Not needed, put it in a USGI ammo can with a desiccant, keep it closed until you need it.

If it is just ammo no boxes, just seal it in the cans.

You can do cheap desiccant with cat litter, heat it in a sauce pan on the stove @ medium for about 10 minutes.

Let it cool then put about a 1/4 cup in an old knee high stocking without holes, tie it and you are done.

No stocking? you can use a coffee filter, staple it closed.

That will be good for a 50 Cal can with boxes.


----------



## paulag1955 (Dec 15, 2019)

Back Pack Hack said:


> The only freedom seeds I have vac-sealed is
> 
> 1. the 'extras' I have stored in an unheated storage unit. Although it's all in ammo cans, it's still all sealed to prevent moisture condensation due to an temperature inversion.
> 2. an Altoids tin with .22LR in my bug-out bag.
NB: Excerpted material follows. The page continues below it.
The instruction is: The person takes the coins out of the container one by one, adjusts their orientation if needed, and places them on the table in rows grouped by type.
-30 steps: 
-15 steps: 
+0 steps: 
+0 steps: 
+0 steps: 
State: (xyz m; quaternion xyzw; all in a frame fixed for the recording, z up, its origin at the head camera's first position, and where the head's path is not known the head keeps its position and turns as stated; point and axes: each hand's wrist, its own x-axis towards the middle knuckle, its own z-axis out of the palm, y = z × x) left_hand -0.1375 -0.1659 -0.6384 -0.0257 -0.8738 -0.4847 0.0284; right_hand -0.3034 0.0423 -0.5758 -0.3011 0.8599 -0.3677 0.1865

That's the thing. We were also wondering about storing the ammo in our unheated garage. It stays cool all summer (doubt it's ever been over 60 degrees in there), but might occasionally freeze in the winter.


----------



## paulag1955 (Dec 15, 2019)

SOCOM42 said:


> Not needed, put it in a USGI ammo can with a desiccant, keep it closed until you need it.
> 
> If it is just ammo no boxes, just seal it in the cans.
> 
> ...


We have a good bit of ammo. The cost of USGI ammo cans would be prohibitive. Right now all the ammo is stored in plastic crates, no seal, and the loose ammo is counted out into Ziploc bags.


----------



## Back Pack Hack (Sep 15, 2016)

paulag1955 said:


> That's the thing. We were also wondering about storing the ammo in our unheated garage. It stays cool all summer (doubt it's ever been over 60 degrees in there), but might occasionally freeze in the winter.
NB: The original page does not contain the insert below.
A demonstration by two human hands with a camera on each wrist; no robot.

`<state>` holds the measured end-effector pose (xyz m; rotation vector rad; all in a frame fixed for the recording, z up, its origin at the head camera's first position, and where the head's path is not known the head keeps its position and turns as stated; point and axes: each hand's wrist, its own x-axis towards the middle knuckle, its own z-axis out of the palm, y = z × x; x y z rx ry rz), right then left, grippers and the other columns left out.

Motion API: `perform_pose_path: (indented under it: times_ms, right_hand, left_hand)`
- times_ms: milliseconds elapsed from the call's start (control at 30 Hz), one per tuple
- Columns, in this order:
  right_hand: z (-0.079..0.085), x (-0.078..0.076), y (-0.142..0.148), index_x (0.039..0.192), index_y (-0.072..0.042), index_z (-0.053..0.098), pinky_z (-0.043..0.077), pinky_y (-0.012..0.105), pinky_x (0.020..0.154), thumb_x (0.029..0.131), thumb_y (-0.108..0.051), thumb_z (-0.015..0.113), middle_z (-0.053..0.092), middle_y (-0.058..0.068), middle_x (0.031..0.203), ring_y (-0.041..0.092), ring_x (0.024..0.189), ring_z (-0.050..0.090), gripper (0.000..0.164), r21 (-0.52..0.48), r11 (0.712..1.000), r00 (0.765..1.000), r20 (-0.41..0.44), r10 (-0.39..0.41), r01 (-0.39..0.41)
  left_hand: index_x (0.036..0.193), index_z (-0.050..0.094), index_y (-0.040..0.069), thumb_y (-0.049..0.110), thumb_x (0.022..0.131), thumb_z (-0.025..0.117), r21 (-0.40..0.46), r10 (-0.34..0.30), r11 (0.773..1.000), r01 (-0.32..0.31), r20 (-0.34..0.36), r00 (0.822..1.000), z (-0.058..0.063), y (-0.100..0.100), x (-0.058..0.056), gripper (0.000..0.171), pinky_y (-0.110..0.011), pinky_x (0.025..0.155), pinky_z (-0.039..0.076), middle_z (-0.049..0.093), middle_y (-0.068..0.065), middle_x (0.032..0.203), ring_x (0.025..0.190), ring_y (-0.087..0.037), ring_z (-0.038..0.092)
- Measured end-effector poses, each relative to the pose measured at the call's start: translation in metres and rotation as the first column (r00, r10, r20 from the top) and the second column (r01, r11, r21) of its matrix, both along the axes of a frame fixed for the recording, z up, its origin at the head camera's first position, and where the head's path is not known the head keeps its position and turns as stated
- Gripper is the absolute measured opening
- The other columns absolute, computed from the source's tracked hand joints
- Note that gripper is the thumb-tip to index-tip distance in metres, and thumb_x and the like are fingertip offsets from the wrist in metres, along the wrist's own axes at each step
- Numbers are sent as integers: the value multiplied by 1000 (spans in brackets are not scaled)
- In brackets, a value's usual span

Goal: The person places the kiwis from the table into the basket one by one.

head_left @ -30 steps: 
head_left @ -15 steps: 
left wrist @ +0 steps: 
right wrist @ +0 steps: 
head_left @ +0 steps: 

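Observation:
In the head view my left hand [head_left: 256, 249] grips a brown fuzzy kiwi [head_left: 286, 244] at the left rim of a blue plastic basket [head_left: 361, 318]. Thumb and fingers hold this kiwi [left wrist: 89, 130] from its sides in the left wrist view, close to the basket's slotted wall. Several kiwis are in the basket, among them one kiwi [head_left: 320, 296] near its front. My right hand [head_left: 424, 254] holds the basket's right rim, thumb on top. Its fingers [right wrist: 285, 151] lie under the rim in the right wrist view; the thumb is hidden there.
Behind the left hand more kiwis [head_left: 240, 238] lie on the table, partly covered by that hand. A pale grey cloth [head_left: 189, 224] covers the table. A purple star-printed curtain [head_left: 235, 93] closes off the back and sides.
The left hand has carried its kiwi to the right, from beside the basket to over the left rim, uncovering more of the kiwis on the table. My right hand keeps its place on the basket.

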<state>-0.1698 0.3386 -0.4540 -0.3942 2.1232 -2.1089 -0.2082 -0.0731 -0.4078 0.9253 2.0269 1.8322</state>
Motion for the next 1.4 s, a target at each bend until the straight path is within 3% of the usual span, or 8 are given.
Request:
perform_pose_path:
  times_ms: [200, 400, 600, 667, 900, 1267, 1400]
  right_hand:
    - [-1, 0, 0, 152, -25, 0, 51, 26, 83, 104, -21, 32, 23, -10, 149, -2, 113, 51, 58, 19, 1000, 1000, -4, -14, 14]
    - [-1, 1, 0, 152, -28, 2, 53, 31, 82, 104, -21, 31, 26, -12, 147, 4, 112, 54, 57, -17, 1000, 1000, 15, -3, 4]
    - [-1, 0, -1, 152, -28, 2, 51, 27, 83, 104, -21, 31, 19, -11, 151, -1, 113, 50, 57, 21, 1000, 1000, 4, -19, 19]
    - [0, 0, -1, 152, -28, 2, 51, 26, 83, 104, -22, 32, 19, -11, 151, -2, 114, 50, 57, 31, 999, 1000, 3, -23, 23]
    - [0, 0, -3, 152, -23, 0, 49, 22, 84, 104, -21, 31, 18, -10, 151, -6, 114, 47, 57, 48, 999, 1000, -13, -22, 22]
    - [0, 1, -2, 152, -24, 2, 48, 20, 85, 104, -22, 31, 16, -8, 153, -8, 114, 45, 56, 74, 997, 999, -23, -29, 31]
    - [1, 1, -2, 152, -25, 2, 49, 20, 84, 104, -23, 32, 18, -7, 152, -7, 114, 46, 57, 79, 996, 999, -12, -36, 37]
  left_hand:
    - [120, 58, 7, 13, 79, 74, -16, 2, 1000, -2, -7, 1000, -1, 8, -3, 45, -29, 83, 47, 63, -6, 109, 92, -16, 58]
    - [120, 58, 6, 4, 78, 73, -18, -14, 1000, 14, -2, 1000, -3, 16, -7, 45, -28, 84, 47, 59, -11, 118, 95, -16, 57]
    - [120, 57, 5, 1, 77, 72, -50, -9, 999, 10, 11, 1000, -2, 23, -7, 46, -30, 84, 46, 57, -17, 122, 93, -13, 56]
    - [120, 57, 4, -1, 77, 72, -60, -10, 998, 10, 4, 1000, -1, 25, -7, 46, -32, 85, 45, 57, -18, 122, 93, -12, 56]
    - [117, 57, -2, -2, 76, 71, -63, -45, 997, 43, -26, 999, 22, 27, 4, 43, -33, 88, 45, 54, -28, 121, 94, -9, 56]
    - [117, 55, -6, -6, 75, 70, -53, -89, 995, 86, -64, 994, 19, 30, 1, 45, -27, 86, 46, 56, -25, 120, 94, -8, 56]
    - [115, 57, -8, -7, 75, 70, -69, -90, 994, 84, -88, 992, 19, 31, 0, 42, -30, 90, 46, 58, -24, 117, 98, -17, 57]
The low temperature won't hurt it, but a _change_ in temperature that's fast enough might wring moisture out of the air causing it to condense. Highly unlikely, IMHO, but as long as I've already got the sealer and bags, it's cheap insurance.


----------



## paulag1955 (Dec 15, 2019)

Back Pack Hack said:


> The low temperature won't hurt it, but a _change_ in temperature that's fast enough might wring moisture out of the air causing it to condense. Highly unlikely, IMHO, but as long as I've already got the sealer and bags, it's cheap insurance.
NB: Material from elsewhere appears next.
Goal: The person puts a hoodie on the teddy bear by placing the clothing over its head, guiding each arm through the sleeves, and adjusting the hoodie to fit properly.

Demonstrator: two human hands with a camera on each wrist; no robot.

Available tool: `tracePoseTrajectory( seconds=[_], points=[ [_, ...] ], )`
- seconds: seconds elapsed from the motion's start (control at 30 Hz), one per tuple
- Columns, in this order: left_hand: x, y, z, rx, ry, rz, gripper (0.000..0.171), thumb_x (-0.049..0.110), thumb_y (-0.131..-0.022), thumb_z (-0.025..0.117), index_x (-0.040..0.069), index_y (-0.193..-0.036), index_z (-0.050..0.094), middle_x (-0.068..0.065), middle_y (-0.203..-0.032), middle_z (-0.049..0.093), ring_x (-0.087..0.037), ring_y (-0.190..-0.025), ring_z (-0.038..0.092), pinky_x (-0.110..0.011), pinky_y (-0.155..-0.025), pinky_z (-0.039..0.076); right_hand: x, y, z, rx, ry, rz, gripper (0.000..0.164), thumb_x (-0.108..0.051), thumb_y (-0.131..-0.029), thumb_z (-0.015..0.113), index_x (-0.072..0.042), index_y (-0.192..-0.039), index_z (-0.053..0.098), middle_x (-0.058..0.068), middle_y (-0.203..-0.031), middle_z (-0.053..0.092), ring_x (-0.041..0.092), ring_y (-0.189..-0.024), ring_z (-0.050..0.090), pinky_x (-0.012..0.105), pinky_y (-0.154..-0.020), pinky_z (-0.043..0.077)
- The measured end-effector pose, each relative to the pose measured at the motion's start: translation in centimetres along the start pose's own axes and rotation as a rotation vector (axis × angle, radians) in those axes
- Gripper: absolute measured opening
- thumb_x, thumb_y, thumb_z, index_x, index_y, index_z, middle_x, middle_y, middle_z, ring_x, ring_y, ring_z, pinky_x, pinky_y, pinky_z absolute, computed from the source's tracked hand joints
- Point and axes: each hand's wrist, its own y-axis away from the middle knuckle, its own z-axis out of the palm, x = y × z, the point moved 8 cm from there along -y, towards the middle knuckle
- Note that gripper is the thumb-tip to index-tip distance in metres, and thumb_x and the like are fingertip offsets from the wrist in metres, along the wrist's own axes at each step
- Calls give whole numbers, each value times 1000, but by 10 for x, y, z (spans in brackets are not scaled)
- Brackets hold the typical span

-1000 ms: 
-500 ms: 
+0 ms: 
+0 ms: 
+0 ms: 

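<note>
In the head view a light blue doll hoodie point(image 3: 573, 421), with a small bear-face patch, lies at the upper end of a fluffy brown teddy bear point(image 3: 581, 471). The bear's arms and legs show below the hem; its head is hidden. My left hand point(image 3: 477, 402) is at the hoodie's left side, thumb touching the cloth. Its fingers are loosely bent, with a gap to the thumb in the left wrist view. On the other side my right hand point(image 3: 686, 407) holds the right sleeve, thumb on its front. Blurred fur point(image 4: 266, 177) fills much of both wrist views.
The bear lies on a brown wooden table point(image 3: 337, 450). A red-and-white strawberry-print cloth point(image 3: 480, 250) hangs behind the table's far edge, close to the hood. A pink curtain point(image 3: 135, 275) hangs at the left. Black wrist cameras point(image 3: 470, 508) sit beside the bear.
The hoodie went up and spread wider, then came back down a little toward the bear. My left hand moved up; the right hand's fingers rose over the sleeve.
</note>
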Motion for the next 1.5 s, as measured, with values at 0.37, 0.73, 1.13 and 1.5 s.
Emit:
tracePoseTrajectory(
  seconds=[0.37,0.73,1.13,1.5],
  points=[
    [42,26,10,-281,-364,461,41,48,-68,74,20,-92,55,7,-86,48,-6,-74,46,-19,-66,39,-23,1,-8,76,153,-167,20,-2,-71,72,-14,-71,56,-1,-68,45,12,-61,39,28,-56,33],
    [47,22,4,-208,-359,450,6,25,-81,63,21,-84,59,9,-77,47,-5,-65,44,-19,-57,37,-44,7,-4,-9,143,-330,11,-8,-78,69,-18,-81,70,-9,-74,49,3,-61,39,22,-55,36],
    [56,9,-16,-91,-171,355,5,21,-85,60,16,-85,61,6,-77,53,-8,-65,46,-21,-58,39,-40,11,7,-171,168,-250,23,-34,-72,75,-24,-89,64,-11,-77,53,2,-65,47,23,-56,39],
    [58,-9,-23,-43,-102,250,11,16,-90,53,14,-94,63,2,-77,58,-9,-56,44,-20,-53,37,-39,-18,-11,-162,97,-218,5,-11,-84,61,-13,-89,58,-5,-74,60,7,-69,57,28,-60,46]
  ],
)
There won't be any fast temperature changes. I'm going to pass this info along to my husband and start looking for a used FoodSaver. (I don't want to vacuum seal ammo with the same one I use to vacuum seal food.)


----------



## Ragnarök (Aug 4, 2014)

I don’t know about vacuum sealing ammo, but I will let you know how I store ammo.

I put boxes of ammo in a locked metal ammo cabinet.

So far I have had zero problems and some of my ammo is 12 years old...nothing fancy here. As long as you keep it dry I think you are good to go for the long haul.


----------



## SOCOM42 (Nov 9, 2012)

paulag1955 said:


> There won't be any fast temperature changes. I'm going to pass this info along to my husband and start looking for a used FoodSaver. (I don't want to vacuum seal ammo with the same one I use to vacuum seal food.)


Get 4 or 6 mil. poly bags use what I mentioned and seal them.

Do not vac them you will loose integrity sooner or later.

DRY is important next temp.

Use GI 20 MM cans if you have that much, I have plenty of them filled, cannot pick them up.


----------



## SOCOM42 (Nov 9, 2012)

SOCOM42 said:


> Get 4 or 6 mil. poly bags use what I mentioned and seal them.
> 
> Do not vac them you will loose integrity sooner or later.
> 
> ...


Top right of this page, 6 mill is better than 4.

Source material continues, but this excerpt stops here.